Exercise requirements
Copy exactly, please, the lines of the data from its start through the line containing "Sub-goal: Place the".

Stored dataset items:
+--

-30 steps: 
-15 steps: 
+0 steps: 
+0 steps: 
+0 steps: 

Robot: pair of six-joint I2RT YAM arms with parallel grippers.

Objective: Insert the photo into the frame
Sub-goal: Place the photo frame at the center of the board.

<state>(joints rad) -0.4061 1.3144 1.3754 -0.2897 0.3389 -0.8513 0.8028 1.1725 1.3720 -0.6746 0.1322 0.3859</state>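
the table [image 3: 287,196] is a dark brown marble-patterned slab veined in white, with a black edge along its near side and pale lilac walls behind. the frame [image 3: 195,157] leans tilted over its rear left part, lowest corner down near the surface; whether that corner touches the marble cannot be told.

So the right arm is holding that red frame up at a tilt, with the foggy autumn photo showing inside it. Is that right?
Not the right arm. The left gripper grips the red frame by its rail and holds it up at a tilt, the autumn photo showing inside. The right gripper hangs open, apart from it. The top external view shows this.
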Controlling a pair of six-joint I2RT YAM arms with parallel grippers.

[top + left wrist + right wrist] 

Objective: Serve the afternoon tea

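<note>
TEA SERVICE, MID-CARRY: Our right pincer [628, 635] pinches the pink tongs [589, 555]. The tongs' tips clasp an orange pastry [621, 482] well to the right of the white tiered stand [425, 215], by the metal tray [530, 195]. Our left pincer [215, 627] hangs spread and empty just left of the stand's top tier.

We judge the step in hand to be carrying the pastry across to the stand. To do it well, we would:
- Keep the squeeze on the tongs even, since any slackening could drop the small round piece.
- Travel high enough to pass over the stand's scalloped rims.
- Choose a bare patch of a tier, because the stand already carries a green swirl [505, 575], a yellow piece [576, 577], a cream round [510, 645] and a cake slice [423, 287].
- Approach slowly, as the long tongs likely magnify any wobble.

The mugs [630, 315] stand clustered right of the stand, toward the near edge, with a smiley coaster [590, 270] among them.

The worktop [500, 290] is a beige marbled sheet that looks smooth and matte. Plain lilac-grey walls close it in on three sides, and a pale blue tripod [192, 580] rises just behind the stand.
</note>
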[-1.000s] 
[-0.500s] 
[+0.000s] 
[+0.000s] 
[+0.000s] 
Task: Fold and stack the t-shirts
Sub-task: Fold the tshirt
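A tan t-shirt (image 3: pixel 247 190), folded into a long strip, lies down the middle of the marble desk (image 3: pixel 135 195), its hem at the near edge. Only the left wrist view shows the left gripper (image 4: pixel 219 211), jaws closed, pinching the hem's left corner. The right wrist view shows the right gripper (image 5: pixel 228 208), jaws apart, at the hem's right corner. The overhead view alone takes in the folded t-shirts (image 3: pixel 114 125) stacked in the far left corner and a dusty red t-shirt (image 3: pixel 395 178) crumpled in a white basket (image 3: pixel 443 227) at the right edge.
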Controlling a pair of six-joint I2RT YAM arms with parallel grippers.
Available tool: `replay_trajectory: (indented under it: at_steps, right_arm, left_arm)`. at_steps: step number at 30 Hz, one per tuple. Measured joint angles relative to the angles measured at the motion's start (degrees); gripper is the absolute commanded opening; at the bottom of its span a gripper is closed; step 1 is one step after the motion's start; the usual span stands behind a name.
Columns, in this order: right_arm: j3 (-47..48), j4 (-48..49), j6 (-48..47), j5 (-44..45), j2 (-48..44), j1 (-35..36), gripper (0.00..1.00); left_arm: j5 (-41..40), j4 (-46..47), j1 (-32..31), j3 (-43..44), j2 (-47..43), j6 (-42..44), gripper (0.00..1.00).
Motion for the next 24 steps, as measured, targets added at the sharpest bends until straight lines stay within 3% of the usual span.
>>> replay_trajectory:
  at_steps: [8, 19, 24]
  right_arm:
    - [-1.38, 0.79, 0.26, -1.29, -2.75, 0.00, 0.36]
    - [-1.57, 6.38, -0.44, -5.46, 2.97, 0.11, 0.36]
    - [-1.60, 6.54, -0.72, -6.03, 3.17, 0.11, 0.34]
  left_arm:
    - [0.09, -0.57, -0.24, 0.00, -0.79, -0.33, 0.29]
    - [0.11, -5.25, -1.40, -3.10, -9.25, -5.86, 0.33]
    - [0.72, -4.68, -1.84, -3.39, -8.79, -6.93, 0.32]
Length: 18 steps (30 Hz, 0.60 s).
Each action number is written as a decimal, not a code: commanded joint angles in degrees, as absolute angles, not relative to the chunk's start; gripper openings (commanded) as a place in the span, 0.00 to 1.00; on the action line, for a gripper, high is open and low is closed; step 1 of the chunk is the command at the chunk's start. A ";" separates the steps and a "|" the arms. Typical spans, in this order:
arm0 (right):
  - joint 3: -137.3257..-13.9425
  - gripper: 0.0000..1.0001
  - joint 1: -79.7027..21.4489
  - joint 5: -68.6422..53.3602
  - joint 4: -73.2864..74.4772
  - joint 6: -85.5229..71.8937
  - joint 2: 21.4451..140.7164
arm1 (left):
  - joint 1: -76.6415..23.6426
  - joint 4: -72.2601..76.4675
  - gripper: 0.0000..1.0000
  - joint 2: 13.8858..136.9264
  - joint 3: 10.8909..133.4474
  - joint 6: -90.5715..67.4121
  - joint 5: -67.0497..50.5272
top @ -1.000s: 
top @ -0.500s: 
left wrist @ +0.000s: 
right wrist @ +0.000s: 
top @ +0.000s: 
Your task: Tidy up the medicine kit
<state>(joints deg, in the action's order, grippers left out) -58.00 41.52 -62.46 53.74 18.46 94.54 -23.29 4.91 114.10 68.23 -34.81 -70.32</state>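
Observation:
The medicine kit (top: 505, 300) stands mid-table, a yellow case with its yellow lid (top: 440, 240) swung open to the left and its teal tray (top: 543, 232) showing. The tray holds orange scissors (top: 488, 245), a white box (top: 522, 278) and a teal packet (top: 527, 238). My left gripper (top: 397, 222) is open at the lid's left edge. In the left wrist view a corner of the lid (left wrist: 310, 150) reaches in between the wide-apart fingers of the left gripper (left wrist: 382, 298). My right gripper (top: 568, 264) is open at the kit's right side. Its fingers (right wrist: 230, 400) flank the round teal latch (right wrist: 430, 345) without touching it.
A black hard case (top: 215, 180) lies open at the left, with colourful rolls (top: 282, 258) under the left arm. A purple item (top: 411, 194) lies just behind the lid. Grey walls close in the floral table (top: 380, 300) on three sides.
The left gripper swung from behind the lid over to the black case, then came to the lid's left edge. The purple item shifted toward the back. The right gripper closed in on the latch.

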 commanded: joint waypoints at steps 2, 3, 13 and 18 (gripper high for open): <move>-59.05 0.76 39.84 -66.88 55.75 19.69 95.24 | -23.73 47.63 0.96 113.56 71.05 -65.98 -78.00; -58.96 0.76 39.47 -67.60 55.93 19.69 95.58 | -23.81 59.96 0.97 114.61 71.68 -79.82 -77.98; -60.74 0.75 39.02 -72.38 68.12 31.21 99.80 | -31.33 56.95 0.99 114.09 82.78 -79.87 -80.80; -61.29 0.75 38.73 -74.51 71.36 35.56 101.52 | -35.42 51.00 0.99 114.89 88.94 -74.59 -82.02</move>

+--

Answer for this exercise
-30 steps: 
-15 steps: 
+0 steps: 
+0 steps: 
+0 steps: 

Robot: pair of six-joint I2RT YAM arms with parallel grippers.

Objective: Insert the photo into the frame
Sub-goal: Place the photo frame at the center of the board.

Nothing more is needed for this answer.